Os Meninos de Dona Lourdes
À Lourdes Xavier
...Era o último dia do ano de 2005, e quase a meia-noite eu estava ali, debaixo daquela árvore, sem muitos motivos pra comemorar.
- "Ano novo, novas esperanças!" Gritavam todos que passavam na rua bem a minha frente, mas eu não estava lá de bem com as minhas esperanças.
Naquela noite estava sozinho e sentei na beira da calçada, vendo os carros passarem apressados. Teria seguido em frente, não fosse a gritaria de um grupo de meninos, que passaram por mim e entraram numa casa, que ficava logo adiante.
Em seguida, outro grupo de crianças entrou na mesma casa, e um outro mais. Pela alegria e sorriso em seus rostos, deveriam ter mesmo muitos motivos pra comemorações e decidi entrar com o grupo seguinte, pra entender o motivo daqueles sorrisos...

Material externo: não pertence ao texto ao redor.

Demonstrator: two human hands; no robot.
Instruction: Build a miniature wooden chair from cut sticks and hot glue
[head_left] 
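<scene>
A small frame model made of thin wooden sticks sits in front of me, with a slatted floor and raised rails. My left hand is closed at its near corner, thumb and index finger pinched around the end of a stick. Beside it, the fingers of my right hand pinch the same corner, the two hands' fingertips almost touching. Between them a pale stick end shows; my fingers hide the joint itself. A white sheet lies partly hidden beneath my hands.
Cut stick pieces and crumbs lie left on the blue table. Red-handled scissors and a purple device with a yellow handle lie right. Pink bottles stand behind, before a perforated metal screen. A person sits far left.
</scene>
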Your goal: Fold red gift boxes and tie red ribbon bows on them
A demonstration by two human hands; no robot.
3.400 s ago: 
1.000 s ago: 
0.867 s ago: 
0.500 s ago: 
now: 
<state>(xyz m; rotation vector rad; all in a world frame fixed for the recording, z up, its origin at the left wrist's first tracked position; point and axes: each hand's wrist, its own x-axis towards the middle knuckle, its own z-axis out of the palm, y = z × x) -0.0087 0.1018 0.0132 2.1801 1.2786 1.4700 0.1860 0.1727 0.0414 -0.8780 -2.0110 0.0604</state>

Ninguém notou minha presença. Todos pareciam ser bem vindos. Contei uma a uma às crianças que lá estavam. Trinta no total; a maioria sentada no chão mesmo, com seu prato de refeição ao lado.
Comiam com tanto prazer e com tanta alegria que, aquele prato de comida parecia ser o único alimento do dia.
Meia-noite em ponto surge Dona Lourdes por aquela porta, acompanhada por sua única filha. O sorriso das crianças tornaram-se ainda maior com sua presença. Mesmo um pouco adoentada, estava ali para dividir sua alegria com os meninos.
Perguntei a uma das crianças a razão de estarem todos ali reunidos. Disse-me que Dona Lourdes oferecia uma refeição, no final de cada dia, às crianças pobres, que muitas vezes moravam na rua, e fazia isso em sua própria casa.
Sentei no chão juntos com os meninos e fiquei observando aquela senhora com os meninos ao seu redor.
Veio-me em mente a história do jovem que acordava cedinho todas as manhãs, pra devolver ao mar as estrelas lançadas na areia por suas ondas.
Fazia o mesmo todos os dias, mesmo sabendo que eram quilômetros sem fim de areia. Quando lhe perguntaram das suas razões, visto que sozinho não mudaria nada; respondeu que para cada estrela lançada de volta ao mar, faria toda diferença e estava ali apenas fazendo a sua parte.
Entre o jovem da praia e Dona Lourdes, havia uma enorme diferença de idade, mas eram exatamente iguais nos seus sentimentos.
Naquele dia, sai dali um pouco diferente e um sorriso inesperado teimava permanecer nos meus lábios.
Estava alegre, por mim mesmo e pelos meninos.
Aprendi que se não podemos mudar todo o mundo a nossa volta; podemos sim começar mudando o que existe dentro de nós!
À Dona Lourdes o meu reconhecimento.